Zwischen 1877 und 1925 wurde die Schweizerische Fabrikgesetzgebung mehrmals reformiert. Zu vielen Diskussionen Anlass gaben in diesem Zusammenhang Gesetzesartikel, die einen spezifischen Schutz für Frauen vorsahen (zum Beispiel eine längere Mittagspause und ein Nachtarbeitsverbot). Diese geschlechterspezifische Gesetzgebung wird von der Geschichtsschreibung gemeinhin als „Sonderschutz“ bezeichnet und deren diskriminierende Wirkung in Bezug auf die Lage von Frauen auf dem Erwerbsarbeitsmarkt wird betont. Bedenkenswert ist allerdings, dass der Schweizerische Arbeiterinnenverband (SAV) und seine Mitglieder vehement für mehr Schutz für Frauen im Fabrikgesetz kämpften. Wie ist das zu erklären?

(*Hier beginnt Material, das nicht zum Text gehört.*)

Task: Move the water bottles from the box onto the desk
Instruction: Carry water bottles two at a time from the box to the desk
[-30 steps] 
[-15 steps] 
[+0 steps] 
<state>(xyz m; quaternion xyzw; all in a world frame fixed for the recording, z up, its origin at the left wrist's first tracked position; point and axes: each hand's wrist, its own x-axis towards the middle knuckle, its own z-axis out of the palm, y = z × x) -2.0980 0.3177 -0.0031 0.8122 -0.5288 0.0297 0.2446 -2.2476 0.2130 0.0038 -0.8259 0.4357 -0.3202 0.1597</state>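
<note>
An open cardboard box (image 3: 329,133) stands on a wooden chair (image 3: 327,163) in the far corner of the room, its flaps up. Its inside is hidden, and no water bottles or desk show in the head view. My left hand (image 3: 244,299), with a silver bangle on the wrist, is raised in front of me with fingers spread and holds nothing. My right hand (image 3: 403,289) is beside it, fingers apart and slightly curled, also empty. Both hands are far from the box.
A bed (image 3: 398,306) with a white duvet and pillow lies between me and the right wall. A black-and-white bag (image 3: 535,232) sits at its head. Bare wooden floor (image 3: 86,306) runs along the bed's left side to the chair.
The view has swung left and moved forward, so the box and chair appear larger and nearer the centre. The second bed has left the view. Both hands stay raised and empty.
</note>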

Dieser Beitrag untersucht, wie spezifische Arbeitsrealitäten die Politik des SAV in Bezug auf das Fabrikgesetz formten. Für die Arbeiterinnenschaft war klar, dass sich die Arbeitsbedingungen von Frauen und Männern wesentlich unterschieden. Frauen arbeiteten mehrheitlich in Branchen, die nicht in Gesamtarbeitsverträgen geregelt waren und hatten darüber hinaus oft einen Haushalt zu versorgen, was ihre Arbeitstage wesentlich verlängerte und die Belastung vergrösserte. Insbesondere die Ressource Zeit, aber auch Geld und Gesundheit, waren ungleich zwischen Frauen und Männern der ArbeiterInnenklasse verteilt. Gesetze, die der Verkürzung der Arbeitszeit und dem Gesundheitsschutz dienten, zuerst für Frauen einzuklagen, war daher aus Sicht der Arbeiterinnen nur gerecht. Für den SAV waren die schlechten Arbeitsbedingungen von Frauen nicht im Grundsatz anders, aber in ihrem ausbeuterischen Charakter deutlich ausgeprägter als diejenigen der männlichen Arbeiterschaft. Aus dieser Perspektive waren Frauen kein Sonderfall, vielmehr waren ihre Lage und Bedürfnisse von durchaus allgemeinem Charakter und ihre Anliegen gehörten ins Zentrum des Klassenkampfes.